No hay un “nosotros” y un “ellos” excluyentes; sólo hay un “nosotros” incluyente.
El exegeta bíblico Ernst Kaseman indicó una vez que, tanto en la iglesia como en el mundo, lo malo es que los liberales no son piadosos y los piadosos no son liberales. ¡Qué razón tenía! Es poco común ver a la misma persona, a la vez, movilizando una marcha por la paz y dirigiendo el rosario. Los liberales son mejores en un área, los conservadores en la otra. Cada uno tiene sus modelos de identificación, sus Mel Gibsons y sus Michael Moores, santos patronos de piedad o de justicia. Lo que se necesita es un mismo santo patrón para ambos.

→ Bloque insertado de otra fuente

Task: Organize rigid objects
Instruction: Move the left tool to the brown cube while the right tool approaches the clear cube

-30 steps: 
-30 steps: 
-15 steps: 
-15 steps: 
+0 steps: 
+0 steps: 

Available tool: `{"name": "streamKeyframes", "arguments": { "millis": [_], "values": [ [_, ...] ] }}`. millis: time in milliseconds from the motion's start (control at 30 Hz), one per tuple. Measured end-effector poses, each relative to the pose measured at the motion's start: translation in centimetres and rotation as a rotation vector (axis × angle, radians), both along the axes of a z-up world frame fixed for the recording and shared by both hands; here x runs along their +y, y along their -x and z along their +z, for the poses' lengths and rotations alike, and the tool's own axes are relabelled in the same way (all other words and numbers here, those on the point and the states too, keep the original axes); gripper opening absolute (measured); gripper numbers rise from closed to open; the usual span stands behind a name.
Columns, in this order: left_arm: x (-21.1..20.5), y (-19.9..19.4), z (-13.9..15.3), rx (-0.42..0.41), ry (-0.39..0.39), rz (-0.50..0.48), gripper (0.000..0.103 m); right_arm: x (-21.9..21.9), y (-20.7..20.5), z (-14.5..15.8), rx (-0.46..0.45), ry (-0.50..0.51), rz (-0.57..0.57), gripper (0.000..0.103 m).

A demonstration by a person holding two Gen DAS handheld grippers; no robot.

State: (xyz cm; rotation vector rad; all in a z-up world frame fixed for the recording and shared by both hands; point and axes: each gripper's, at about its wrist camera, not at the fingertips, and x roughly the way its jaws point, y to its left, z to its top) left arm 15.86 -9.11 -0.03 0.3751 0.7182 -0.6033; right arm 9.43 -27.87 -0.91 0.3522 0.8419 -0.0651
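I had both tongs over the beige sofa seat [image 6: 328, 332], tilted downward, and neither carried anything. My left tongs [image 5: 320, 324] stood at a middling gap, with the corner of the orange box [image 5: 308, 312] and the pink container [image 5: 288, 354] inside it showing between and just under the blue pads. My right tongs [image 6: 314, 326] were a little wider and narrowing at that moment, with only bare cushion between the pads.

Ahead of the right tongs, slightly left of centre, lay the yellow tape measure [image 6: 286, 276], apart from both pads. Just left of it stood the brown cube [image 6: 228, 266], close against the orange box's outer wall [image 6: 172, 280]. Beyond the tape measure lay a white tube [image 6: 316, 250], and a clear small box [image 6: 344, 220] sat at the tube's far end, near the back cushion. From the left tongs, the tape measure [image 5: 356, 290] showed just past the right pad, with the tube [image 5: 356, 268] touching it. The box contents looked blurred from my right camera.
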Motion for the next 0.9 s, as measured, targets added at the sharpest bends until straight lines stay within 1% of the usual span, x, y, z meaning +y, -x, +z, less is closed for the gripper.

Quizás podamos encontrar eso en Dorothy Day, que es alguien a quien ambas facciones, liberales y conservadores, respetan y reconocen como santa, y que habrá de ser canonizada pronto por la iglesia. Ella fue a la vez piadosa y liberal, una mujer que se sentía igualmente a gusto movilizando una marcha por la paz o dirigiendo el rosario. Podía también defender con firmeza y ardor la verdad, la vida y la justicia, sin poner entre paréntesis lo que debe ser fundamental para siempre en todas las relaciones y en todo debate o discusión – caridad, respeto, gran compasión y sentido del humor.